Recipe by Cajun Cooker
This is a gumbo made without a roux - I had to learn how to make this for my first hubby because that's how his mom made it! It took me a few tries to get it to brown enough, but, once I learned the secret (a good, heavy pot!) my gumbo by far surpassed hers. If you use wild goose you have to let it simmer a long time (2 to 4 hours) and keep the liquid level up. Ducks, depending on size, will get tender in 1 to 2 hours It's some trouble, but worth the effort.
- 1 duck or 1 goose
- 1 lb smoked pork sausage
- 1⁄2 cup vegetable oil
- 1 cup chopped onion
- 1 cup chopped bell pepper
- 1 cup chopped onion tops
- 1⁄4 cup parsley
- 2 teaspoons salt
- 1 teaspoon pepper
Directions See How It's Made
- Cut up the duck or goose and season with salt and pepper.

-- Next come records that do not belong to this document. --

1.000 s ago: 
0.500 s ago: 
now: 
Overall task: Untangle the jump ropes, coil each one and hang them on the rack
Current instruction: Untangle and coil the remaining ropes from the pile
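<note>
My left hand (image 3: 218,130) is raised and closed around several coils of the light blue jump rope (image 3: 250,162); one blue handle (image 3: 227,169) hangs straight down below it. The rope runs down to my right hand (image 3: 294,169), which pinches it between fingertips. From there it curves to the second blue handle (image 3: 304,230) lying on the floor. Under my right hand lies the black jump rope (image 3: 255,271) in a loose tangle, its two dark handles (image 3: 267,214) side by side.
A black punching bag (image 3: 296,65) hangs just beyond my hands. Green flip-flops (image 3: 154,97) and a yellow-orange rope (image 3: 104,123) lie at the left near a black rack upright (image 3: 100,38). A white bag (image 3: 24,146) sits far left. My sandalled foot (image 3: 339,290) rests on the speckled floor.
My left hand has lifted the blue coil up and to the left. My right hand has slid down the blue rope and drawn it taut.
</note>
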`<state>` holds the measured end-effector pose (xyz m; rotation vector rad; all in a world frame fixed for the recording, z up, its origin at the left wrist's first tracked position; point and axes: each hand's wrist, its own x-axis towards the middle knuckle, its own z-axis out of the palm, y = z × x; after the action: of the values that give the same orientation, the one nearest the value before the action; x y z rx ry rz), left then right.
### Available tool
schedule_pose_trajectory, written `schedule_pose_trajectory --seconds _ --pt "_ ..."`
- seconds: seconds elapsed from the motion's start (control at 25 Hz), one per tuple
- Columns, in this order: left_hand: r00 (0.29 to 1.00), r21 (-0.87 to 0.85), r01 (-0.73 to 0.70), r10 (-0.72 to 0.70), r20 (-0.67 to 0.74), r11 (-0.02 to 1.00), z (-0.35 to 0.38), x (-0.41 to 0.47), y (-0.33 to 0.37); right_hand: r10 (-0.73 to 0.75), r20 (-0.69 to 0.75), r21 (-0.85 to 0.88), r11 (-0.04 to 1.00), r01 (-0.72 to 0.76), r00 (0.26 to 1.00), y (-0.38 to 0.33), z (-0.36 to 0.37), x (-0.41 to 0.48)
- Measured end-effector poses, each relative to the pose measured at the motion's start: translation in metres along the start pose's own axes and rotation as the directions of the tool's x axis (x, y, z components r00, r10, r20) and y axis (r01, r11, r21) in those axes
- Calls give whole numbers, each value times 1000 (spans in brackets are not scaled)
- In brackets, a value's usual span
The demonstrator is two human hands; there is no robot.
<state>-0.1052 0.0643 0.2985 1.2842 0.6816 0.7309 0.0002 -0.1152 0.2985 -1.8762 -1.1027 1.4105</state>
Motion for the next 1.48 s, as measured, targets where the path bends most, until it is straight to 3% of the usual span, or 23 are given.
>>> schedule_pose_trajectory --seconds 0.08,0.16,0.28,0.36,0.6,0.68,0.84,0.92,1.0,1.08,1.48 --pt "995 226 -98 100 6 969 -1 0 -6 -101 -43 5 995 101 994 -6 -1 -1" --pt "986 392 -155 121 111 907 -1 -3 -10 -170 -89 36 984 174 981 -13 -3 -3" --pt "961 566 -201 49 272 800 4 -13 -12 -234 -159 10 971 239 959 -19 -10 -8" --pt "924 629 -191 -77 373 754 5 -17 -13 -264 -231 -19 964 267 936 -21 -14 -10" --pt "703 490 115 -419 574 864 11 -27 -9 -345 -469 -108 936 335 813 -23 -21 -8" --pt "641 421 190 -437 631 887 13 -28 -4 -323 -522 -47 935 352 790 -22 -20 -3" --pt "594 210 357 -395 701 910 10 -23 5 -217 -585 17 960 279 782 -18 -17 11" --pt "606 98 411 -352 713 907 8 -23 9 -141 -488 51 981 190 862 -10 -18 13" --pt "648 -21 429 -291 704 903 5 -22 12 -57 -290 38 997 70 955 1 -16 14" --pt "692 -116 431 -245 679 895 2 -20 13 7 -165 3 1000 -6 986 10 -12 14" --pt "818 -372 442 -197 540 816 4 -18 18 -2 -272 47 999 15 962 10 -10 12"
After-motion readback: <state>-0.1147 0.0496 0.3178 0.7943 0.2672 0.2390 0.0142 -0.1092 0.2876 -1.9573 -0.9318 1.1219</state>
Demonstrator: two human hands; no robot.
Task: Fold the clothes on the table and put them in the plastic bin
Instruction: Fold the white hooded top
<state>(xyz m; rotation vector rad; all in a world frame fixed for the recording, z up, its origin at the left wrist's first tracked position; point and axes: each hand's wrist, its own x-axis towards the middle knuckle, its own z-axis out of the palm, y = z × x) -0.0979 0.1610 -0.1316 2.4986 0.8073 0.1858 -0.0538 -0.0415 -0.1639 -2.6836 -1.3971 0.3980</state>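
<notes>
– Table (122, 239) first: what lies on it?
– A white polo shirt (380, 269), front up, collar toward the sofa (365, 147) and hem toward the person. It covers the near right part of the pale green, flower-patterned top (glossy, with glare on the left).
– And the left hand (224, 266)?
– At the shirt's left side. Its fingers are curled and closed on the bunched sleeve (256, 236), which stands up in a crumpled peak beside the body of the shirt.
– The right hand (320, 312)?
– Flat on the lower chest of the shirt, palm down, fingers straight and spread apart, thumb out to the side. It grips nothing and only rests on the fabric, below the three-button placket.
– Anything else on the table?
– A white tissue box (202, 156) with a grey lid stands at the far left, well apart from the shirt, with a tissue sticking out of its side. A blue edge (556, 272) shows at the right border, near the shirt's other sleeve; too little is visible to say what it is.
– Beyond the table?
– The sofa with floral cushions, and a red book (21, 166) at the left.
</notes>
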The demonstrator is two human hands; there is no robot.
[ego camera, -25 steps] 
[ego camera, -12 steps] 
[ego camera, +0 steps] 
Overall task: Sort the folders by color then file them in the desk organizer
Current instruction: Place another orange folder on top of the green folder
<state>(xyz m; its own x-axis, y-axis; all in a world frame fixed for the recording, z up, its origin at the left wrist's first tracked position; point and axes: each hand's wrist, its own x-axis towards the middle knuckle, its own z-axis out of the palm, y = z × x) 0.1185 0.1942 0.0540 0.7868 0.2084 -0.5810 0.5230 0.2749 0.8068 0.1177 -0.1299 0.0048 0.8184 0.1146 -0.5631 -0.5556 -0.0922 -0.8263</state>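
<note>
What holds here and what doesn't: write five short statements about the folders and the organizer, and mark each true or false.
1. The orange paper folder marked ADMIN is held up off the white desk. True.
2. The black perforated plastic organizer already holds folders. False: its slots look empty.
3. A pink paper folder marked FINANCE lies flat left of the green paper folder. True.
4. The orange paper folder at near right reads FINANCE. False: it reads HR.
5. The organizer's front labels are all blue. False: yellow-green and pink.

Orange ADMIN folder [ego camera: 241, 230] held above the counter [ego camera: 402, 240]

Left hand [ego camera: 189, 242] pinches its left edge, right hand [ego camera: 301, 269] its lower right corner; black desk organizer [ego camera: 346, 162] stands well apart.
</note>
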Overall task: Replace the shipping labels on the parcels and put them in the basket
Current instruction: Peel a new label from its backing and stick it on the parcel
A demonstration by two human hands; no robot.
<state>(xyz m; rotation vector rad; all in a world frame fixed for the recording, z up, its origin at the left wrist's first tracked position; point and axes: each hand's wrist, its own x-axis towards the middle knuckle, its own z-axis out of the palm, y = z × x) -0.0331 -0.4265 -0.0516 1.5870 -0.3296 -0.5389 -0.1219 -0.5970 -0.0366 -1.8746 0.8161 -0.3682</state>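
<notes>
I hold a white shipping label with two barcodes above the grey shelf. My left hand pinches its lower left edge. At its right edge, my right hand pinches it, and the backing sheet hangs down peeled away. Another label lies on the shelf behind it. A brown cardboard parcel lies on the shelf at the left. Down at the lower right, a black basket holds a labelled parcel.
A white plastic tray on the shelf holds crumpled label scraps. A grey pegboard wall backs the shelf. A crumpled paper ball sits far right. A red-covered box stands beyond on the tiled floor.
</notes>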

- Pour cooking oil into large black iron pot or any other heavy cooking pot. Heat oil and add cut up duck or goose.
- Brown all sides of meat, gradually adding small amounts of water to keep it from burning. Keep browning it until you get a good dark crust on the bottom and sides of the pot.
- When it's browned enough, remove the meat and pour off any excess oil left in pot. Return meat to pot and add enough water to cover the meat.
- Cut up the sausage into thick slices and add it to the pot.
- Add all of the chopped vegetables and additional salt and pepper. You can also use optional seasonings, like 'Tony Chachere's' or 'Slap Ya Mama' if you can get your hands on it.
- Simmer until the meat is tender - this is the key. Ducks will tenderize alot quicker than geese will. I have simmered geese as long as 3 or 4 hours - to the point where the vegetables had all cooked to nothing. I happen to like alot of 'floaties' in my gumbo, so, if that happens, I add more and cook until they're also tender. Keep adding water as it cooks down to keep the level up.
- Turn gumbo off for a while so that any excess grease or oil from the sausage will rise to the top, then skim it off.
- Ladle this into a bowl of steamed long grain rice and serve with a side of potato salad. Good on cold, wet winter days. Well worth the effort.